[[ Data in this exercise open ]]

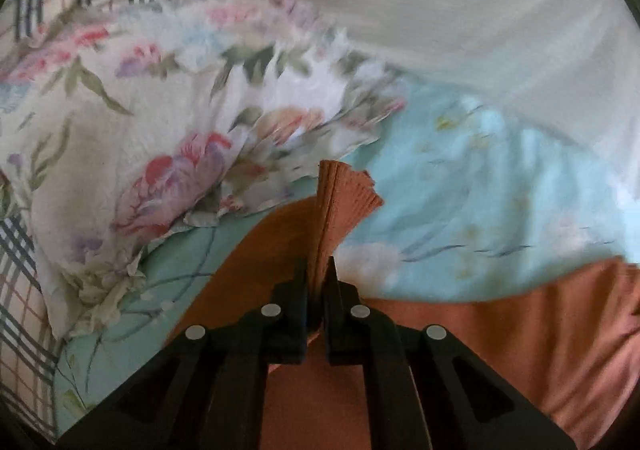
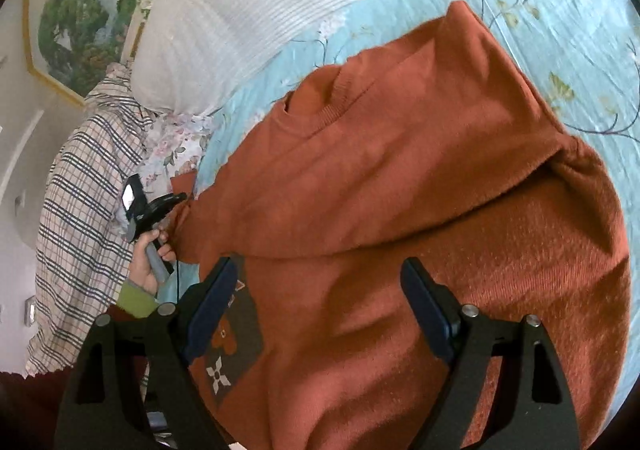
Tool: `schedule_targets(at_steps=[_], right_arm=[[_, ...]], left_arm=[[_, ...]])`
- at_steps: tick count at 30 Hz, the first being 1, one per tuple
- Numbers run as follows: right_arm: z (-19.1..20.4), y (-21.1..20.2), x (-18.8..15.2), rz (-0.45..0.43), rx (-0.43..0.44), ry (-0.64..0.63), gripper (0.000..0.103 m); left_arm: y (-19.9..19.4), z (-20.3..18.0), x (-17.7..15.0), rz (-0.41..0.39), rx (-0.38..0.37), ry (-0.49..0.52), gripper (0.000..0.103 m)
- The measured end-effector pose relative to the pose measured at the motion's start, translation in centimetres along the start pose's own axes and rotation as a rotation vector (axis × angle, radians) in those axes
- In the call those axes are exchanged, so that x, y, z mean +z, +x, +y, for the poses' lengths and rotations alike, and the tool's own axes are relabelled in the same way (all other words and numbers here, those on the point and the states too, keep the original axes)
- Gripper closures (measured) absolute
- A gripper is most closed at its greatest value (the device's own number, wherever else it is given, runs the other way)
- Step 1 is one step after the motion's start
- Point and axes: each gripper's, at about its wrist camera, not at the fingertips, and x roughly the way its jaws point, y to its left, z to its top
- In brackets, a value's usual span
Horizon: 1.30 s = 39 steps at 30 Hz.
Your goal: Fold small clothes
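Note:
A rust-orange knit sweater [image 2: 400, 190] lies on a light blue floral bedsheet [image 2: 560, 30], one sleeve folded across its body, neck opening toward the pillows. My left gripper [image 1: 320, 270] is shut on the ribbed sleeve cuff [image 1: 344, 194] of the sweater [image 1: 520, 330] and holds it above the sheet. It also shows in the right wrist view [image 2: 176, 202] at the sweater's left edge, held by a hand. My right gripper [image 2: 320, 290] is open and empty, just above the sweater's lower body near a small brown patch [image 2: 228, 342].
A floral pillow [image 1: 140, 150] lies left of the cuff. A white ribbed pillow [image 2: 240, 22] and a plaid cloth [image 2: 88, 190] lie at the head of the bed. A framed landscape picture [image 2: 76, 18] hangs on the wall.

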Motion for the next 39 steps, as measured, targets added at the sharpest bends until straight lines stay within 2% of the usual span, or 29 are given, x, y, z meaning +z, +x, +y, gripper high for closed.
schedule_targets(at_steps=[3,7,11,14,18,23,28,29,32,33,34,37,39], right_arm=[[0.2,-0.1,-0.3,-0.004,0.009,-0.003,0.022],[0.3,-0.8,-0.6,-0.022,0.011,-0.012,0.025],[-0.3,-2.0,-0.8,-0.052,0.003,0.000,0.026],[-1.0,-3.0,-0.9,-0.073,-0.007,0.013,0.027],[-2.2,-4.5,-1.1,-0.105,-0.025,0.039,0.028],[-3.6,-5.7,-1.2,-0.127,-0.056,0.062,0.028],[-4.3,-6.1,-1.0,-0.143,-0.075,0.075,0.028],[-4.3,-6.0,-0.8,-0.145,-0.076,0.075,0.028],[-4.3,-5.7,-0.2,-0.147,-0.081,0.073,0.028],[-4.2,-5.4,0.0,-0.146,-0.084,0.072,0.028],[-4.0,-5.1,0.3,-0.143,-0.085,0.070,0.028],[-3.4,-3.6,1.2,-0.123,-0.082,0.055,0.028],[-3.0,-2.4,1.8,-0.102,-0.089,0.048,0.028]], left_arm=[[-3.4,-1.1,-1.0,-0.046,-0.107,-0.032,0.100],[-7.8,-4.7,-2.6,-0.089,-0.255,-0.062,0.100],[-11.7,-11.4,-5.2,-0.101,-0.418,-0.045,0.100],[-13.4,-17.6,-7.4,-0.078,-0.539,-0.004,0.100],[-13.7,-25.5,-10.4,-0.029,-0.632,0.090,0.100],[-12.9,-32.5,-14.2,0.021,-0.642,0.203,0.100],[-10.5,-35.1,-16.8,0.111,-0.620,0.246,0.099],[-10.3,-35.2,-17.1,0.124,-0.621,0.255,0.098],[-10.4,-34.5,-17.8,0.146,-0.623,0.265,0.084],[-10.6,-33.9,-17.9,0.149,-0.618,0.261,0.076],[-11.2,-33.1,-18.1,0.145,-0.608,0.257,0.069],[-13.2,-30.1,-18.5,0.117,-0.598,0.247,0.058],[-14.3,-27.2,-19.3,0.092,-0.551,0.232,0.056]])
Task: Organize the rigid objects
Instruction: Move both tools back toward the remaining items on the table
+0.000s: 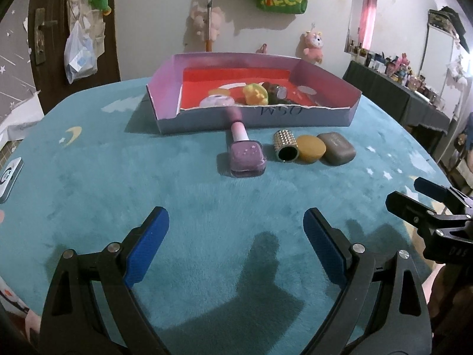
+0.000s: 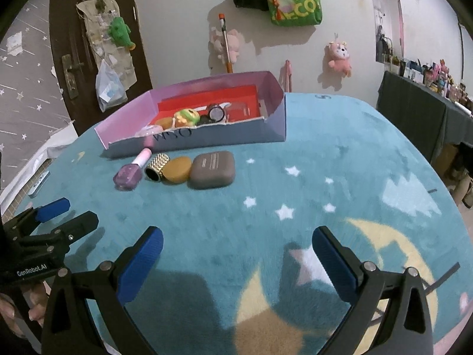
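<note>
Four small things lie in a row on the counter (image 1: 118, 177), just in front of the near wall of an open box (image 1: 260, 118) that stands toward the far edge. From the left they are a purple nail polish bottle (image 1: 246, 155) on its side with its pink cap (image 1: 239, 131) pointing at the box, a studded metal tube (image 1: 286, 146) on its side, a round yellow-brown disc (image 1: 310, 148) and a grey rounded case (image 1: 337, 148). The tube, disc and case touch one another; the bottle lies just beside the tube. Inside the box, on its red floor, sit a yellow and green toy (image 1: 255, 93), a pale round piece (image 1: 215, 100) and a dark jar (image 1: 275, 91). The counter is covered by a teal plush cloth with stars and moons.

The left hand-held gripper (image 1: 236, 248) hangs over the near part of the counter, its blue pads (image 1: 146, 248) wide apart with nothing between them. The right hand-held gripper (image 2: 236, 263) is beside it toward the right edge, its blue pads (image 2: 142, 263) likewise spread and empty. Both are well apart from the row of things.

A flat white device (image 1: 9, 176) lies at the left edge of the counter.
</note>
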`<state>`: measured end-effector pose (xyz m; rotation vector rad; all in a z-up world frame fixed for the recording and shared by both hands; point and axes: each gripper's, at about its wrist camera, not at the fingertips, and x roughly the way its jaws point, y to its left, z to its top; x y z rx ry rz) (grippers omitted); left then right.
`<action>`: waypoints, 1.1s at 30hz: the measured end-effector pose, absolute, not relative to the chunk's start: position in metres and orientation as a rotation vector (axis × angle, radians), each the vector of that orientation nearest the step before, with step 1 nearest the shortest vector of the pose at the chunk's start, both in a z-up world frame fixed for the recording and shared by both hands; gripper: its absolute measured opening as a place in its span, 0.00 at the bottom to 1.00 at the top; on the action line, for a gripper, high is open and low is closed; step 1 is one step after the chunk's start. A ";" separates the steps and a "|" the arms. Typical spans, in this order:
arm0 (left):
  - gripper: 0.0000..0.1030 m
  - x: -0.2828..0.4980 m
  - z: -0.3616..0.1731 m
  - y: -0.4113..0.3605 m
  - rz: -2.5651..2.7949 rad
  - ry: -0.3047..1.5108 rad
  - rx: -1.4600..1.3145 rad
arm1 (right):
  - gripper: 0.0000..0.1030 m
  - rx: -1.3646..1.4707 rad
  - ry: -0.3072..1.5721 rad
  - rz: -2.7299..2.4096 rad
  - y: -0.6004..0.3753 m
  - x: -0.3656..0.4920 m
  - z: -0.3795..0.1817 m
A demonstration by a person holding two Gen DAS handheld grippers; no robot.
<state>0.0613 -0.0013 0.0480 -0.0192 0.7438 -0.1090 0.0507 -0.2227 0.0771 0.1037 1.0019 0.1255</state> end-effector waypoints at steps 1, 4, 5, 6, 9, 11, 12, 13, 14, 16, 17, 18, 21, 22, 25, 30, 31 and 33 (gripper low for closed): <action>0.90 0.062 0.048 -0.001 -0.110 0.746 -0.018 | 1.00 0.101 1.005 0.124 -0.222 0.051 0.076; 0.90 0.063 0.047 -0.002 -0.114 0.750 -0.016 | 1.00 0.094 1.012 0.129 -0.221 0.051 0.074; 0.90 0.063 0.047 -0.002 -0.114 0.751 -0.015 | 1.00 0.091 1.013 0.129 -0.220 0.051 0.074; 0.90 0.064 0.047 -0.002 -0.115 0.753 -0.015 | 1.00 0.088 1.015 0.129 -0.219 0.051 0.074; 0.90 0.066 0.048 -0.003 -0.119 0.757 -0.016 | 1.00 0.077 1.022 0.132 -0.217 0.052 0.073; 0.90 0.068 0.049 -0.003 -0.122 0.759 -0.017 | 1.00 0.072 1.027 0.134 -0.217 0.054 0.073; 0.90 0.069 0.049 -0.004 -0.123 0.759 -0.018 | 1.00 0.071 1.029 0.138 -0.216 0.055 0.073; 0.90 0.071 0.049 -0.004 -0.124 0.761 -0.020 | 1.00 0.069 1.031 0.141 -0.215 0.056 0.073; 0.90 0.073 0.049 -0.004 -0.125 0.765 -0.021 | 1.00 0.066 1.032 0.142 -0.215 0.058 0.072; 0.90 0.077 0.049 -0.004 -0.125 0.774 -0.021 | 1.00 0.056 1.037 0.144 -0.214 0.061 0.072; 0.90 0.079 0.049 -0.004 -0.124 0.778 -0.019 | 1.00 0.048 1.042 0.145 -0.212 0.063 0.072; 0.90 0.082 0.050 -0.005 -0.125 0.780 -0.018 | 1.00 0.038 1.049 0.147 -0.211 0.066 0.071; 0.90 0.089 0.052 -0.005 -0.138 0.786 -0.015 | 1.00 0.012 1.066 0.146 -0.207 0.075 0.069; 0.90 0.092 0.053 -0.005 -0.138 0.789 -0.016 | 1.00 0.007 1.069 0.146 -0.206 0.077 0.069; 0.90 0.103 0.052 -0.004 -0.141 0.816 -0.021 | 1.00 0.001 1.093 0.145 -0.204 0.088 0.067; 0.90 0.123 0.050 -0.004 -0.145 0.863 -0.026 | 1.00 0.013 1.150 0.157 -0.205 0.109 0.061; 0.90 0.126 0.050 -0.005 -0.143 0.871 -0.021 | 1.00 0.030 1.163 0.170 -0.205 0.113 0.060; 0.90 0.132 0.049 -0.006 -0.147 0.885 -0.014 | 1.00 0.038 1.176 0.167 -0.207 0.119 0.058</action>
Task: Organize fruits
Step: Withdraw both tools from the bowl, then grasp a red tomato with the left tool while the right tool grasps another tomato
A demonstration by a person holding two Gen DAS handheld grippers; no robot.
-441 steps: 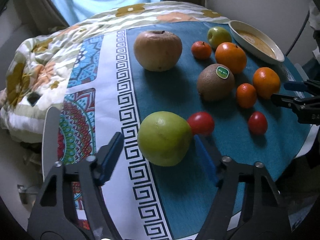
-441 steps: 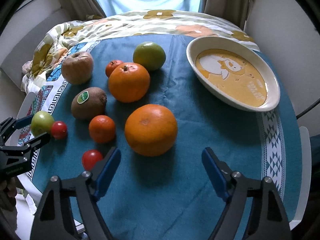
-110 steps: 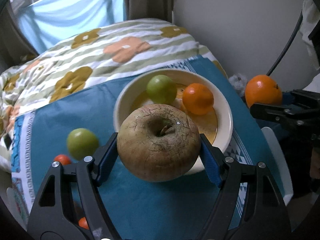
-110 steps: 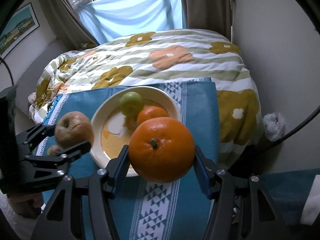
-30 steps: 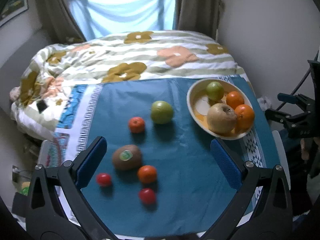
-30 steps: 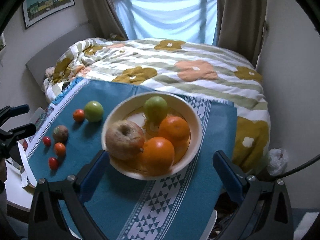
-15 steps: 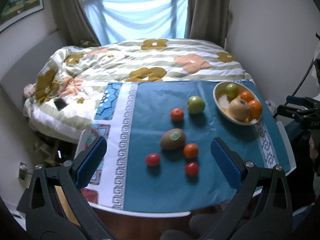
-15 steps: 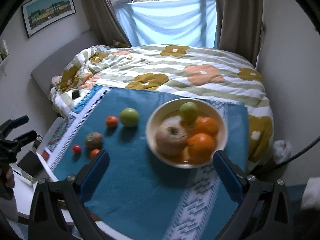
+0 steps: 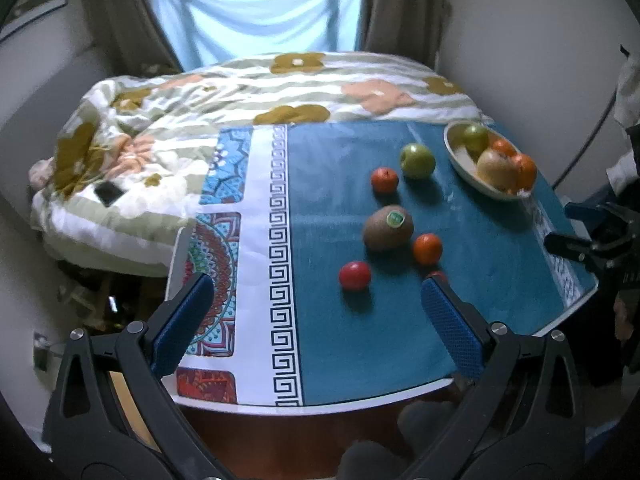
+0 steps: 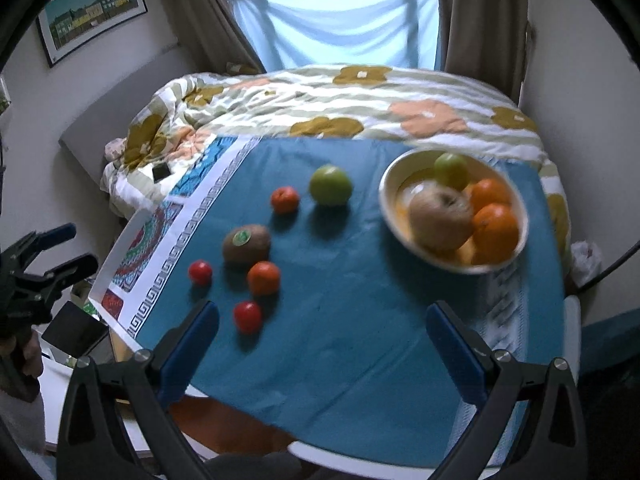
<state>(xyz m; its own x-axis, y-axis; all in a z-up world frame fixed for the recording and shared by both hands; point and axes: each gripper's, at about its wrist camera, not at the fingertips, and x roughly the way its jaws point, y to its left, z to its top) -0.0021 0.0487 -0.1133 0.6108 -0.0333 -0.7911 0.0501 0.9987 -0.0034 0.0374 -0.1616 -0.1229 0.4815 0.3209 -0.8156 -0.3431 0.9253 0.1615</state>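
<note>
A cream bowl [image 10: 390,216] at the table's right holds a brown apple [image 10: 440,216], a green fruit [image 10: 451,170] and two oranges [image 10: 494,232]; it also shows in the left wrist view [image 9: 460,158]. On the teal cloth lie a green apple [image 10: 330,185], a kiwi [image 10: 246,243], two small oranges [image 10: 263,277] and two tomatoes [image 10: 247,316]. My left gripper [image 9: 314,312] is open and empty, above the table's near edge. My right gripper [image 10: 322,338] is open and empty, back from the fruit.
The round table carries a teal cloth [image 9: 480,248] with a patterned white border [image 9: 280,240]. A bed with a flowered quilt [image 10: 320,96] stands behind it. Walls close in on the right, and curtains [image 10: 344,20] hang at the back.
Both grippers have come closer to the table and lower since half a second ago. One second ago they were pulling back from the bowl, open and empty.
</note>
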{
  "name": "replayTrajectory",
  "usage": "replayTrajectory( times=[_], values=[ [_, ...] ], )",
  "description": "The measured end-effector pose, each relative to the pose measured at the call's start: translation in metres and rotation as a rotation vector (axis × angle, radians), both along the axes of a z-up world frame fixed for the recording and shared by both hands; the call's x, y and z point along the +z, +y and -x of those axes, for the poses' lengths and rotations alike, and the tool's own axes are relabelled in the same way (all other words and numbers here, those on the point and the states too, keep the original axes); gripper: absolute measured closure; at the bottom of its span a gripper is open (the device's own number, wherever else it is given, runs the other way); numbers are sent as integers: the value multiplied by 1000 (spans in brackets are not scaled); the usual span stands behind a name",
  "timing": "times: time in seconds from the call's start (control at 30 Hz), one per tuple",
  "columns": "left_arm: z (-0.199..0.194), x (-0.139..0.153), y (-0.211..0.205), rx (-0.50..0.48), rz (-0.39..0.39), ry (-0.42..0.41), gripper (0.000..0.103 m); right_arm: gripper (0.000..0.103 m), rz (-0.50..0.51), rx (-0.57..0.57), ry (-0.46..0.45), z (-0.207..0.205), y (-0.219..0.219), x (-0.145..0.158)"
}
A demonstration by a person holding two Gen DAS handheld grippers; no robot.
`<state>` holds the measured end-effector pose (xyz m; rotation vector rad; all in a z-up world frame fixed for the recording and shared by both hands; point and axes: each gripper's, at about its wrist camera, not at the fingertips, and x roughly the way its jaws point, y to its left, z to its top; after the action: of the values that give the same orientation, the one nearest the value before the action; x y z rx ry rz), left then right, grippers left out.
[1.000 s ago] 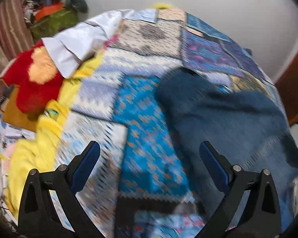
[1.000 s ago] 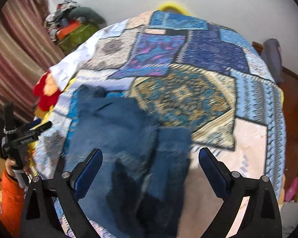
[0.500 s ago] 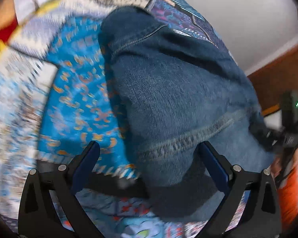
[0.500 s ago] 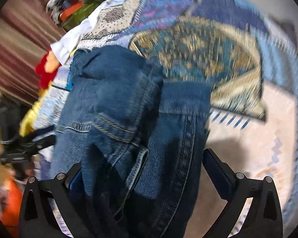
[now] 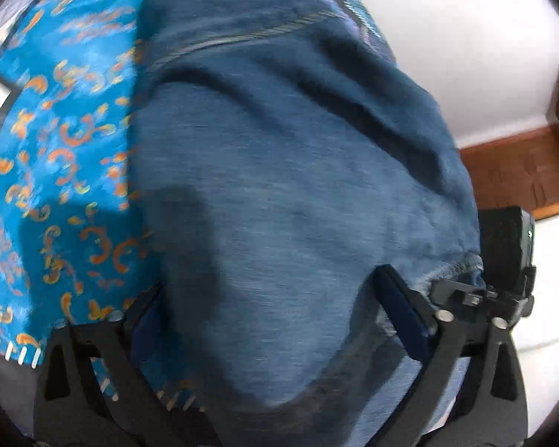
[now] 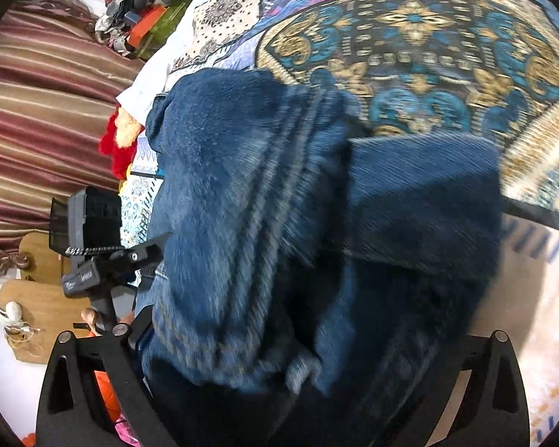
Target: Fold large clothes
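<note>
Jeans (image 5: 279,186) bunched at bed (image 5: 56,149) near edge; straddled by left gripper (image 5: 272,320), right gripper (image 6: 290,357); jaws wide, closing, nothing clamped.

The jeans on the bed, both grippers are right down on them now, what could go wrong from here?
1. The jeans lie bunched in thick overlapping layers; the right gripper, jaws closing around the heap, may pinch several layers instead of one edge.
2. The left gripper, jaws also closing with denim between them, sits near the patterned bedspread and could catch it too.
3. Both views are blurred, so any hem to aim for is hard to find.
</note>
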<state>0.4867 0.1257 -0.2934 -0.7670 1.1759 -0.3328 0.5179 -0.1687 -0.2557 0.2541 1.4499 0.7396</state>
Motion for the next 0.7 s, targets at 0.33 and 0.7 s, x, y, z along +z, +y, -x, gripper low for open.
replayTrajectory(
  times=[0.33,0.7],
  values=[
    [15,74,-12,-55,-187,-102,44,51,-16,-15,-40,26,19,34],
    [60,208,25,-11,-322,-323,48,54,-111,-13,-219,56,63,147]
  ],
)
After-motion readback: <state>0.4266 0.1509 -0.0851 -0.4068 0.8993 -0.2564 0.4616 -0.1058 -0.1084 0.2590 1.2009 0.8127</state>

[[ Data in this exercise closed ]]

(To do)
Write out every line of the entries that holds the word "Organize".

(Solution)
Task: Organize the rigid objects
Task: Organize fruits

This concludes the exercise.